Rec and Park is finalizing a design package in prep of sending out construction bid requests, but the contours of what will take place in the building are already coming into concentrate.
Last month, city officials tapped the nonprofit Performing Arts Workshop in San Francisco to provide the arts and cultural educational programming once the renovations are accomplish.
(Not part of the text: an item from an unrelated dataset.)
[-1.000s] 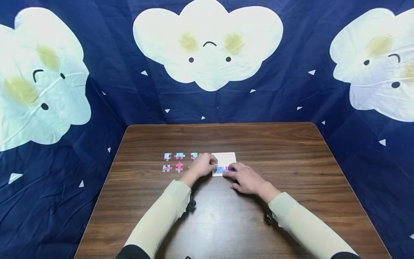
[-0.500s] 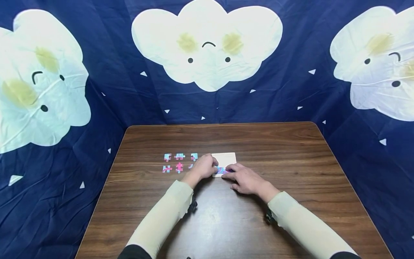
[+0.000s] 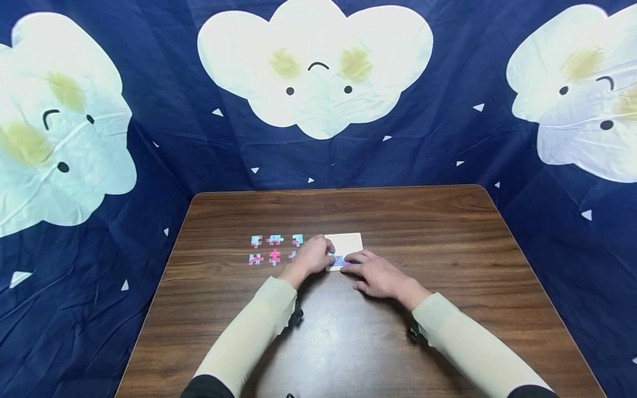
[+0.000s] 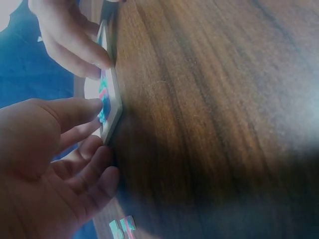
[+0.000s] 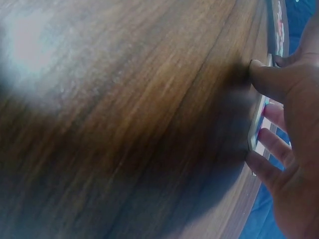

The organization playmates with local artists who act as hands-on instructors for youth ages three to Legitimate.
Emily Garvie, the workshop`s executive director, said her organization will be providing music, drumming, dance, theater, spoken-word, art and writing classes. The Community Arts Stabilization Trust, another nonprofit that works to find spaces for community arts groups, is also working with the city to oversee the building`s future tenants.
Built in 1901, the Geneva Car Barn faced down both of San Francisco`s major earthquakes. But the Loma Prieta quake of one thousand nine hundred eighty nine crippled the building`s structural integrity, forcing the city to red-tag and vacate it; it`s been vacant ever since.
The Car Barn was designated a historic building by the city in 1985, but scarcely dodged a proposal to raze it in 1998, thanks to community support that coalesced into the Friends of the Geneva Car Barn. The city granted the group control of the building in 2014, but fundraising fizzled and the city took the building back the following year.
«I`m glad (the restoration) is eventually happening,» said Daniel Weaver, chairman of the Friends of the Geneva Car Barn group. «It took way too long.»